Dataset excerpts →
----------------
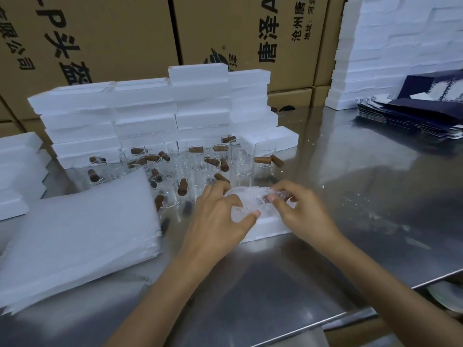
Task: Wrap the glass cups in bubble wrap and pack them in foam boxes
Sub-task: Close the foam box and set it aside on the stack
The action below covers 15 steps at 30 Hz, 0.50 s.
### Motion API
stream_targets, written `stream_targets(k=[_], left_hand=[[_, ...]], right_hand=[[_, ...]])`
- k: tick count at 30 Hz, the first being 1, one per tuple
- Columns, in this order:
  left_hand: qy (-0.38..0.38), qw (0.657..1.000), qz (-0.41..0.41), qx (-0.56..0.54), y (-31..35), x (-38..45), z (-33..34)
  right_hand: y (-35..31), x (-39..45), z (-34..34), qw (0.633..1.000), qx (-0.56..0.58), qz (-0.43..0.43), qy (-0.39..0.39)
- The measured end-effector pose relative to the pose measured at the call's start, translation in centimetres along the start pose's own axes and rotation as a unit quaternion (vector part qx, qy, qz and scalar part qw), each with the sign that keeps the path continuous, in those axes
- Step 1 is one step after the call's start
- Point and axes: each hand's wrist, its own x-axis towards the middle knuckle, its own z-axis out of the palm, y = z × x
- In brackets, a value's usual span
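A glass cup wrapped in bubble wrap point(250, 199) lies on its side over an open white foam box point(265, 227) at the table's middle. My left hand point(220, 216) grips the cup's open end with thumb and curled fingers. My right hand point(298, 209) pinches the wrap at the other end, where a brown handle shows through. Behind them stand several bare glass cups with brown wooden handles point(195, 161). A stack of bubble-wrap sheets point(82, 236) lies to the left.
Stacked white foam boxes point(155, 111) form a wall behind the cups, with more foam point(17, 176) at the far left and a tall stack point(390, 51) at back right. Dark blue flat cartons point(413, 113) lie at right. Brown cardboard boxes point(100, 38) line the back. The steel table's edge point(350, 314) runs at lower right.
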Motion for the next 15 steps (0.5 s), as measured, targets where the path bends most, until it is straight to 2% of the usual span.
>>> stream_targets(k=[4,6,8,9,11,15], left_hand=[[-0.013,0.998,-0.012,-0.053,0.1,-0.2,0.1],[-0.03,0.998,-0.02,-0.053,0.1,-0.1,0.0],[-0.024,0.998,-0.029,-0.058,0.2,0.2,0.0],[-0.014,0.997,-0.029,-0.063,0.2,0.3,0.0],[-0.012,0.996,-0.025,-0.083,0.1,0.7,0.3],[-0.019,0.985,-0.046,-0.168,-0.5,1.3,1.0]], right_hand=[[-0.4,0.4,-0.3,0.999,-0.033,0.012,-0.016],[-0.5,1.4,-1.1,0.998,0.035,0.047,-0.02],[0.0,3.4,-2.2,0.988,0.122,0.083,0.043],[0.6,4.7,-2.7,0.986,0.116,0.095,0.072],[2.4,7.8,-3.3,0.993,0.017,0.105,0.06],[6.9,14.7,-3.4,0.979,-0.158,0.101,-0.08]])
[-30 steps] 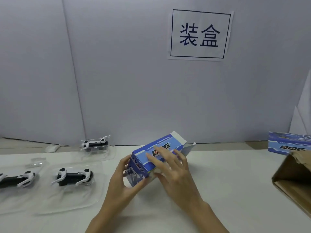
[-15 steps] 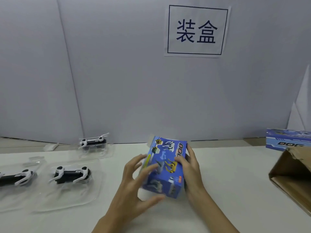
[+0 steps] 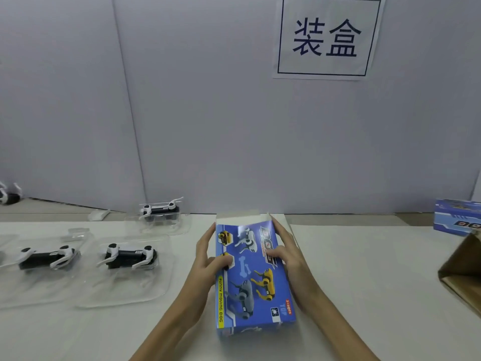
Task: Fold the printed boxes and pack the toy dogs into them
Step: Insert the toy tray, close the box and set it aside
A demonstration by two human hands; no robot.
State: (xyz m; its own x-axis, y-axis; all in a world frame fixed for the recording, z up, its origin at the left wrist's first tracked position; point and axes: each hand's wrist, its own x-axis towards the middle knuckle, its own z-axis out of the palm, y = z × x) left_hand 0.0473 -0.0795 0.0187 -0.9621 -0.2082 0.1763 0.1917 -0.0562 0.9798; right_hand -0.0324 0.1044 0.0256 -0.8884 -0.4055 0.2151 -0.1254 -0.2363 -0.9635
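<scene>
Printed box (image 3: pixel 253 277): blue, lying flat on the bench (image 3: pixel 364 295) near the middle of its front edge, long axis running front to back. The printed face is up, showing dog pictures and the words "FUNNY MOVING DOG". A white flap (image 3: pixel 240 218) stands open at the far end. Whether the near end is closed cannot be told.

Left hand (image 3: pixel 208 259): against the box's left side, fingers along the left edge, thumb curled onto the top face. It holds the box.

Right hand (image 3: pixel 289 256): against the right side, fingers along the right edge, thumb bent onto the top face. It grips the box from that side, so the box sits between both hands.

Toy dogs, black with white legs, each in a clear plastic tray (image 3: pixel 125 280):
- one toy dog (image 3: pixel 130 256) left of the box, mid-bench
- a second dog (image 3: pixel 48 257) further left, near the left edge
- a third dog (image 3: pixel 160 211) at the back edge, by the grey partition (image 3: pixel 208 113)
- a fourth dog (image 3: pixel 9 195), partly cut off, at the far left behind the bench

Right edge of the bench: an open brown carton (image 3: pixel 460 272), and behind it another blue box (image 3: pixel 456 220). A white sign (image 3: pixel 328 37) with two printed characters is fixed to the partition.
</scene>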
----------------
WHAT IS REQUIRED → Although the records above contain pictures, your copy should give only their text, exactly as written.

SOLUTION TO THIS TASK →
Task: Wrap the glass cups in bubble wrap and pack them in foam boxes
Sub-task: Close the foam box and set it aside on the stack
The action below covers 15 steps at 30 Hz, 0.50 s.
### Motion API
stream_targets, written `stream_targets(k=[_], left_hand=[[_, ...]], right_hand=[[_, ...]])`
- k: tick count at 30 Hz, the first being 1, one per tuple
- Columns, in this order:
  left_hand: qy (-0.38..0.38), qw (0.657..1.000), qz (-0.41..0.41), qx (-0.56..0.54), y (-31..35), x (-38..45), z (-33..34)
  right_hand: y (-35..31), x (-39..45), z (-34..34), qw (0.633..1.000), qx (-0.56..0.58), qz (-0.43..0.43), qy (-0.39..0.39)
- The measured end-effector pose relative to the pose measured at the call's start, translation in centimetres along the start pose's own axes and rotation as a unit quaternion (vector part qx, qy, qz and scalar part qw), each with the sign that keeps the path continuous, in those axes
- Step 1 is one step after the call's start
- Point and axes: each hand's wrist, its own x-axis towards the middle knuckle, its own z-axis out of the palm, y = z × x
- In brackets, a value's usual span
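A glass cup wrapped in bubble wrap point(250, 199) lies on its side over an open white foam box point(265, 227) at the table's middle. My left hand point(220, 216) grips the cup's open end with thumb and curled fingers. My right hand point(298, 209) pinches the wrap at the other end, where a brown handle shows through. Behind them stand several bare glass cups with brown wooden handles point(195, 161). A stack of bubble-wrap sheets point(82, 236) lies to the left.
Stacked white foam boxes point(155, 111) form a wall behind the cups, with more foam point(17, 176) at the far left and a tall stack point(390, 51) at back right. Dark blue flat cartons point(413, 113) lie at right. Brown cardboard boxes point(100, 38) line the back. The steel table's edge point(350, 314) runs at lower right.
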Motion for the next 15 steps (0.5 s), as measured, targets where the path bends most, until it is straight to 2% of the usual span.
>>> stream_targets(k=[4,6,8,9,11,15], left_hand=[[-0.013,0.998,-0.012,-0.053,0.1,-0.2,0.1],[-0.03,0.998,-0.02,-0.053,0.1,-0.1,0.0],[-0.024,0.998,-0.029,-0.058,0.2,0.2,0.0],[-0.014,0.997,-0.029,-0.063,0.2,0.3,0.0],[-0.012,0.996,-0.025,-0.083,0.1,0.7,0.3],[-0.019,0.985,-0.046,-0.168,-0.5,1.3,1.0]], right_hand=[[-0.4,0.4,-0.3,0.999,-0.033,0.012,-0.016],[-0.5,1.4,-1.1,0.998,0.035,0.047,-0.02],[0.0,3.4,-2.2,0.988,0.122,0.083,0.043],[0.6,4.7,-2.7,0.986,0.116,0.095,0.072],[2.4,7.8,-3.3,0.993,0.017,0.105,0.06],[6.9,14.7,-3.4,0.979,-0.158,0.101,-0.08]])
[-30 steps] 
[-15 steps] 
[+0 steps] 
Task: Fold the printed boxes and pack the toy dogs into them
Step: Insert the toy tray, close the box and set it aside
A demonstration by two human hands; no robot.
State: (xyz m; its own x-axis, y-axis; all in a world frame fixed for the recording, z up, its origin at the left wrist's first tracked position; point and axes: each hand's wrist, its own x-axis towards the middle knuckle, its own z-axis out of the palm, y = z × x) left_hand 0.0473 -0.0795 0.0187 -0.9621 -0.2082 0.1763 0.1917 -0.0562 0.9798; right_hand -0.0324 0.1044 0.0256 -0.8884 -0.4055 0.2151 -0.1254 -0.2363 -0.9635
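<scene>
Printed box (image 3: pixel 253 277): blue, lying flat on the bench (image 3: pixel 364 295) near the middle of its front edge, long axis running front to back. The printed face is up, showing dog pictures and the words "FUNNY MOVING DOG". A white flap (image 3: pixel 240 218) stands open at the far end. Whether the near end is closed cannot be told.

Left hand (image 3: pixel 208 259): against the box's left side, fingers along the left edge, thumb curled onto the top face. It holds the box.

Right hand (image 3: pixel 289 256): against the right side, fingers along the right edge, thumb bent onto the top face. It grips the box from that side, so the box sits between both hands.

Toy dogs, black with white legs, each in a clear plastic tray (image 3: pixel 125 280):
- one toy dog (image 3: pixel 130 256) left of the box, mid-bench
- a second dog (image 3: pixel 48 257) further left, near the left edge
- a third dog (image 3: pixel 160 211) at the back edge, by the grey partition (image 3: pixel 208 113)
- a fourth dog (image 3: pixel 9 195), partly cut off, at the far left behind the bench

Right edge of the bench: an open brown carton (image 3: pixel 460 272), and behind it another blue box (image 3: pixel 456 220). A white sign (image 3: pixel 328 37) with two printed characters is fixed to the partition.
</scene>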

Nothing else remains to be done for this exercise.